**PROBLEM DETAILS**
Quote exactly the lines from the start of the entries to the one with "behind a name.", both ends included.

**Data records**
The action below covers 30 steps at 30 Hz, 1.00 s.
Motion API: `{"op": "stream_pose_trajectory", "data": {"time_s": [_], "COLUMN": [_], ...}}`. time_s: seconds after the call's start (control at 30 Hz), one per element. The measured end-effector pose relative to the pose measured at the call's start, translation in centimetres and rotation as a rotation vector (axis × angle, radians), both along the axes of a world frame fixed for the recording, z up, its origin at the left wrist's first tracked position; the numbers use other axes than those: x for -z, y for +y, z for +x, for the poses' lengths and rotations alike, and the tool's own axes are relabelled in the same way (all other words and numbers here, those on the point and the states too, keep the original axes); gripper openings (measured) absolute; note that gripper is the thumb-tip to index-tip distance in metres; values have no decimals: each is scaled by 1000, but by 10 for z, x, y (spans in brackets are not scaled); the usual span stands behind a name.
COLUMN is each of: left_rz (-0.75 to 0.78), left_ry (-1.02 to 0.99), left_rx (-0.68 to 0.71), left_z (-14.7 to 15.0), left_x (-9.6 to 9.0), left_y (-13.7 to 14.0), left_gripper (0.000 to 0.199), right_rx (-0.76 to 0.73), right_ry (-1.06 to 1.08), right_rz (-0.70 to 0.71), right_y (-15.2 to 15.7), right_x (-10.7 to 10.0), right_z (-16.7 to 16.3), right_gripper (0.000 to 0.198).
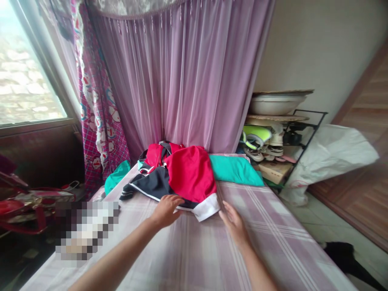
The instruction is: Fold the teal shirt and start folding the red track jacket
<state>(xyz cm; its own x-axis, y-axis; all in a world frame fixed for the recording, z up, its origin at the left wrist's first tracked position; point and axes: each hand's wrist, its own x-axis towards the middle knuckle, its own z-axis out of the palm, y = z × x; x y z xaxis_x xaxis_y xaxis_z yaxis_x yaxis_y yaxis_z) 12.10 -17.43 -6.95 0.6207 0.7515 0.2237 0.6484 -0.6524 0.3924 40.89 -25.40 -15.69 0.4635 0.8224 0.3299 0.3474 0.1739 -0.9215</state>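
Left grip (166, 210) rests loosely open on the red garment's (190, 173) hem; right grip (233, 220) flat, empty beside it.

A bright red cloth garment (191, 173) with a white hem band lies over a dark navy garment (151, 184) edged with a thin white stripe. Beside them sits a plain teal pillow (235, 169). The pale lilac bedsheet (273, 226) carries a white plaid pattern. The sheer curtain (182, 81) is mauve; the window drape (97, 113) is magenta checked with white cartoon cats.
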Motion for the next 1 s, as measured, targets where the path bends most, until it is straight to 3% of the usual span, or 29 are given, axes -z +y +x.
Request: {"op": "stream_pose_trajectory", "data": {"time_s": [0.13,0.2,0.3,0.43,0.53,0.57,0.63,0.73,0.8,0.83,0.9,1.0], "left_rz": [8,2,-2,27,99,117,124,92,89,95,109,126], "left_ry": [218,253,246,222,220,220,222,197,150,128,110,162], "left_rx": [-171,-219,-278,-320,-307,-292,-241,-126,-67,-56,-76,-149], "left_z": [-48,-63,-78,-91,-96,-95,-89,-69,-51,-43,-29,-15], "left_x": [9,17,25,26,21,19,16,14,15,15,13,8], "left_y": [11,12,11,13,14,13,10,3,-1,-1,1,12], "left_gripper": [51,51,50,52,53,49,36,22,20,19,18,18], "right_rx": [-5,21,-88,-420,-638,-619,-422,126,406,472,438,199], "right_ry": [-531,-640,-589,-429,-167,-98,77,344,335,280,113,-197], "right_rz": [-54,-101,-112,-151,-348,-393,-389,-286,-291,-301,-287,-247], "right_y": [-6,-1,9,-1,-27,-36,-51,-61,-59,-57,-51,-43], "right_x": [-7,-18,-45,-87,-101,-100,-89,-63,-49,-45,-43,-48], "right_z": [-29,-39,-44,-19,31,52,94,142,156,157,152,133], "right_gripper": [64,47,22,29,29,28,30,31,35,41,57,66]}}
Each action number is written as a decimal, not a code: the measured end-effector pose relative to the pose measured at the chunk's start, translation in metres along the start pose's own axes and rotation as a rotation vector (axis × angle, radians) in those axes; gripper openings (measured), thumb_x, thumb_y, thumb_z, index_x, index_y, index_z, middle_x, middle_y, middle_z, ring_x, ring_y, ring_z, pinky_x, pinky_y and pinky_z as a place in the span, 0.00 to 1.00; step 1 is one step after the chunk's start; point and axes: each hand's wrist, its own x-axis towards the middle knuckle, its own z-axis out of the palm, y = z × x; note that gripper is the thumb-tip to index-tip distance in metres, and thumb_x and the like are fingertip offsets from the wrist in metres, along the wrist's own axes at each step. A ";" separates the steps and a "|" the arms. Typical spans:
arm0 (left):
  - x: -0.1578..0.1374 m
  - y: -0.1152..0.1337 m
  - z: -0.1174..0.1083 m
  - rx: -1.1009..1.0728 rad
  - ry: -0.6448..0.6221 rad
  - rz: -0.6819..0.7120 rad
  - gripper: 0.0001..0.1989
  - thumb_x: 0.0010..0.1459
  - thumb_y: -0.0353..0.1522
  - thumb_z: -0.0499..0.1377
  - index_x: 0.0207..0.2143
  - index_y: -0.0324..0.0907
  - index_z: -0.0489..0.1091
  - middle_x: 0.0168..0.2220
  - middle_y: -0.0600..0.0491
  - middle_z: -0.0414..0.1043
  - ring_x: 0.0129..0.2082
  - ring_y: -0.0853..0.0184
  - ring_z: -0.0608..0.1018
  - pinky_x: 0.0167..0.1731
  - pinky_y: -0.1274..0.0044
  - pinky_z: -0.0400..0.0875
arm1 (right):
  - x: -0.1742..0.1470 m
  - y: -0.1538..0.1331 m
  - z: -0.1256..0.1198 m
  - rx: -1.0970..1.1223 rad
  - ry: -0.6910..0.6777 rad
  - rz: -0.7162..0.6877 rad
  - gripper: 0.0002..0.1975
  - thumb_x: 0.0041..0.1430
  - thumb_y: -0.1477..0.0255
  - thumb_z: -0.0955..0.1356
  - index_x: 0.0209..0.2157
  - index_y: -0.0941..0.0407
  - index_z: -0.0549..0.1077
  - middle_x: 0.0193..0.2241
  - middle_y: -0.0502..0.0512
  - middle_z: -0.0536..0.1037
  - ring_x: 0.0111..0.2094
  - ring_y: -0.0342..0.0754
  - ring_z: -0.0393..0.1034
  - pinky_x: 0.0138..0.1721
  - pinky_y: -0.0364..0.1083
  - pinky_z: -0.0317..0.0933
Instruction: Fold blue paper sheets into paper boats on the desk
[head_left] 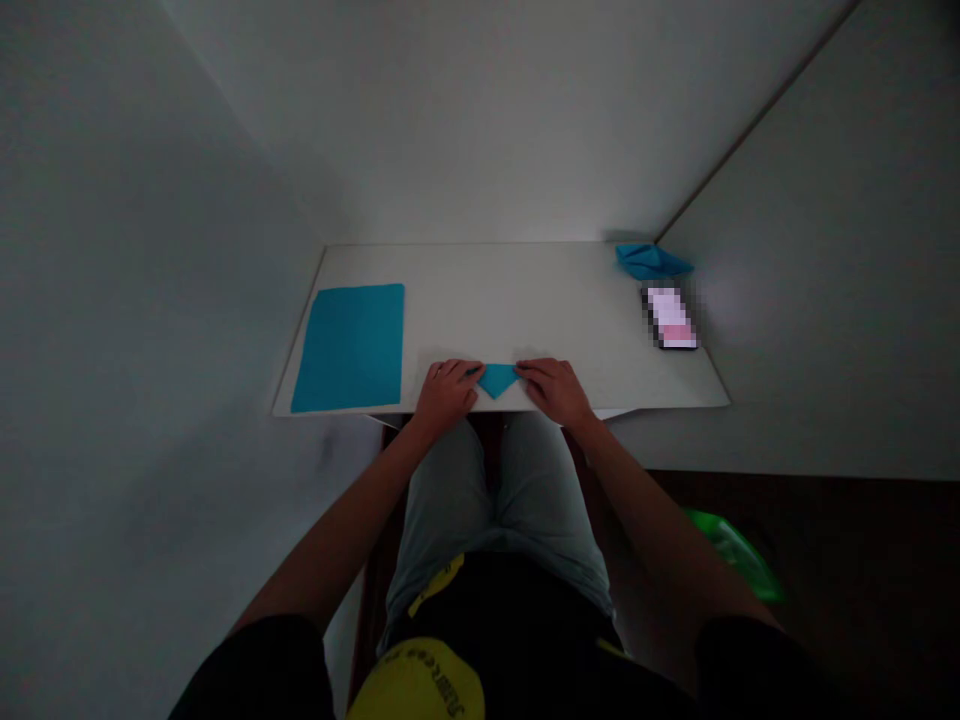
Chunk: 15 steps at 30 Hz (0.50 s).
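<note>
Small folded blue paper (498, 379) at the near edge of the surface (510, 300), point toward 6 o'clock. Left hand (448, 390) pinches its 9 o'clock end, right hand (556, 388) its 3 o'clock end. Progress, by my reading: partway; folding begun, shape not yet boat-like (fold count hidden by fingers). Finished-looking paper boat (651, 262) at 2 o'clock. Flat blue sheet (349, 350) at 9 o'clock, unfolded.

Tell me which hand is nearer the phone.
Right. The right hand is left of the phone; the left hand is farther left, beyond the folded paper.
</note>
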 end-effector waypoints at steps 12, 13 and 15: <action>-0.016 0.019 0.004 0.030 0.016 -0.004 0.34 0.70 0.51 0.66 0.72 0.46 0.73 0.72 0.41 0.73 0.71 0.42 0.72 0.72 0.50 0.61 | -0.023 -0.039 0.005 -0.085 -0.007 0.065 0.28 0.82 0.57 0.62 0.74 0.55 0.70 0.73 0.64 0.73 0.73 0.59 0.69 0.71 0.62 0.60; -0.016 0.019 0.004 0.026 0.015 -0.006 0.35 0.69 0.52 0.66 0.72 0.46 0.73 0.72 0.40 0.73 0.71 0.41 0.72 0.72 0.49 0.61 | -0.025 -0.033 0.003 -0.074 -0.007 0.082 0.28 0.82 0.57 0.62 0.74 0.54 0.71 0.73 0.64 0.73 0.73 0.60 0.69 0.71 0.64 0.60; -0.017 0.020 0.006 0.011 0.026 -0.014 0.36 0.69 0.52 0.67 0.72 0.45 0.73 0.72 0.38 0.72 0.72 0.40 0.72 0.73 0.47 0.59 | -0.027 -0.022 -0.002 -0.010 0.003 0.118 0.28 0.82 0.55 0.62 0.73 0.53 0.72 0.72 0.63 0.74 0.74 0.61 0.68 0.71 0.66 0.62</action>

**ANSWER FOR THIS EXERCISE**
The action below covers 30 steps at 30 Hz, 1.00 s.
Motion API: `{"op": "stream_pose_trajectory", "data": {"time_s": [_], "COLUMN": [_], ...}}`. time_s: seconds after the call's start (control at 30 Hz), one per element. The measured end-effector pose relative to the pose measured at the call's start, translation in centimetres and rotation as a rotation vector (axis × angle, radians), both along the axes of a world frame fixed for the recording, z up, its origin at the left wrist's first tracked position; the numbers use other axes than those: x for -z, y for +y, z for +x, for the poses' lengths and rotations alike, and the tool's own axes are relabelled in the same way (all other words and numbers here, those on the point and the states too, keep the original axes); gripper openings (measured) absolute; note that gripper is the thumb-tip to index-tip distance in metres; values have no decimals: each is scaled by 1000, but by 10 for z, x, y (spans in brackets are not scaled); the usual span stands behind a name.

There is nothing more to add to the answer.